From 2 Hens to Owning a Bank, The Life of Nelson Muguku

File image of the late Nelson Muguku.
File image of the late Nelson Muguku.

 

By the time he died, Nelson Muguku, was the largest individual shareholder of Equity Bank, but this was not always the case as his most valuable possession in the 1950s was a bicycle.

Born in 1932, in Kanyariri Village located in Kikuyu Division of Kiambu District, Muguku, learnt entrepreneurship skills from his father, the late Njoroge.

His journey to become a multi-billionaire started when he quit his college teaching job, while still in his 20s, with just Ksh 2,000, two hens and one cock.

Muguku resigned from the job against the wishes of his parents and the ridicule of his white boss.

 

He started rearing chicken with the help of his father for the first six months and it is at this time he married his wife, Leah Wanjiku, who was then a teacher at Kagaa Primary School in Githunguri.

 

In 1963, Wanjiku quit her teaching job to join her husband in poultry farming.

 

By 1965, he was a little well off and was able to a buy 22-acre farm, Star Ltd, for Ksh 100,000 from a white veterinary doctor. He then started a hatchery with a 9,000-egg incubator. Muguku later renamed the farm Muguku Poultry Farm.

 

This is when he started reaping big and amassing wealth through the sale of day-old chicks and eggs.

 

It was believed that at one time, he supplied the last Governor of the colonial era, Sir Malcolm MacDonald, and even Kenya’s first Prime Minister, Mzee Jomo Kenyatta.

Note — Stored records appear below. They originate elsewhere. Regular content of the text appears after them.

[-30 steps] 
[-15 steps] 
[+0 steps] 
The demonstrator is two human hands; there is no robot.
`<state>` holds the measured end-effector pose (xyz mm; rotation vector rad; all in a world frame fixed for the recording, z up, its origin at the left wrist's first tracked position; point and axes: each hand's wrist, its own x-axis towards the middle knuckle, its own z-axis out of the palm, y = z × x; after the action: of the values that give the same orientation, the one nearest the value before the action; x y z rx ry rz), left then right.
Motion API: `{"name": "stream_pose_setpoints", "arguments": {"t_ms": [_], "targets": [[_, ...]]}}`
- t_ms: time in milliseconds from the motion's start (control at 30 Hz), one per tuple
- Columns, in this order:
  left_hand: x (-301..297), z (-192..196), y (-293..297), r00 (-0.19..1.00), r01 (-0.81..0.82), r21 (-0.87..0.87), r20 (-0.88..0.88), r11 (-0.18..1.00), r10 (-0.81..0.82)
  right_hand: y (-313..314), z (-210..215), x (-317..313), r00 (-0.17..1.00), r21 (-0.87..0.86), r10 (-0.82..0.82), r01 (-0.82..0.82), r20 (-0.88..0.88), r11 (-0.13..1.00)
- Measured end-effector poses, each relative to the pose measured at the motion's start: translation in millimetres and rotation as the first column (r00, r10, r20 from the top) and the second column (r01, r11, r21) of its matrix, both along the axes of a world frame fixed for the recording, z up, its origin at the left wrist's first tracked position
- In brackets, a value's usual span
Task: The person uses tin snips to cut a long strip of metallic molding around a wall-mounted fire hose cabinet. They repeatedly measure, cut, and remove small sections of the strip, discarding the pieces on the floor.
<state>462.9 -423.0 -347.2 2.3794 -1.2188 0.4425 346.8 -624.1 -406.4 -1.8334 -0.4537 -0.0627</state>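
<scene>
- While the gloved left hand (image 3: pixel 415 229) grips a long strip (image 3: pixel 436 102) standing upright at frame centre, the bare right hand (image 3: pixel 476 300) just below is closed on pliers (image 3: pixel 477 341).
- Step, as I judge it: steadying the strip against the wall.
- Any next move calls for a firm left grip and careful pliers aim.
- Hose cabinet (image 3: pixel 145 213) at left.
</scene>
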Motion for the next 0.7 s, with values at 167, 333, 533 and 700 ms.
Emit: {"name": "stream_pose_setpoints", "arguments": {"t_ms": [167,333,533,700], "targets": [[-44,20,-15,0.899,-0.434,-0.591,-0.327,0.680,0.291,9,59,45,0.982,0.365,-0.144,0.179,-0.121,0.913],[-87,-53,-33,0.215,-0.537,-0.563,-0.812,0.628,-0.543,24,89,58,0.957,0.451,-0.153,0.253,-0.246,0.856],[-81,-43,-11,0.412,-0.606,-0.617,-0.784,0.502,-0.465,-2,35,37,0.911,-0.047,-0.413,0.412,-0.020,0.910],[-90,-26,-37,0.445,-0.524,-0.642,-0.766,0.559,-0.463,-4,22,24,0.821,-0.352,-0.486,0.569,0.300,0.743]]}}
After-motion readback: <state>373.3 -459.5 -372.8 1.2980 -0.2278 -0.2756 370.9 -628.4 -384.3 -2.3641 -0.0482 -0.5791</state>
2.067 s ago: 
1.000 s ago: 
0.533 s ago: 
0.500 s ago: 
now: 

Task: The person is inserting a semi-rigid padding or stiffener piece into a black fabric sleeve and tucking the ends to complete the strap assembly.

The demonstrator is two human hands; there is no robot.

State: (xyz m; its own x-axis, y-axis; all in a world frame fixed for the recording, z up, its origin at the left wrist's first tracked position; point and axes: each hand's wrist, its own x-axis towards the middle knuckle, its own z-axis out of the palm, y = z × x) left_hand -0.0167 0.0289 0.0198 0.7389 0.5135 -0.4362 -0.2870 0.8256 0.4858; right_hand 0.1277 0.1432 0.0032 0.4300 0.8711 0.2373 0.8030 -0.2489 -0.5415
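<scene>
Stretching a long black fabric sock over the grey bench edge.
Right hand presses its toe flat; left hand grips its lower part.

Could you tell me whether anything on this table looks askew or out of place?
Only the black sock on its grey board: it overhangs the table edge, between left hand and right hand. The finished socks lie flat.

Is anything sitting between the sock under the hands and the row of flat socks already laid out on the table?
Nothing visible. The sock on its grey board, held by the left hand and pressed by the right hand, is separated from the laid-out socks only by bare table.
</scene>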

According to Muguku's younger brother, Professor Kihumbu Thairu, Muguku ploughed back his profits. By the time of his death, he owned a computerised egg hatching incubator — one of the best in the region.

 

The hatchery comprised four state-of-the-art incubators, with a capacity to produce more than 500,000 chicks a day. “He was reading the manual, operating it and maintaining it until his death,” Thairu stated.

 

Besides employing hundreds of youths on his expansive farm, the old man had a great record of philanthropy and community development.

 

He established two primary schools, Kikuyu Township and Kidfarmaco as well as a high school - the former Greenacres School - at Red Hill off Limuru Road and renamed it Tumaini School.

 

Muguku and his wife had seven children.

 

He died on the night of October 10, 2010, after becoming unconscious soon after a telephone conversation with his youngest son who lived in the US.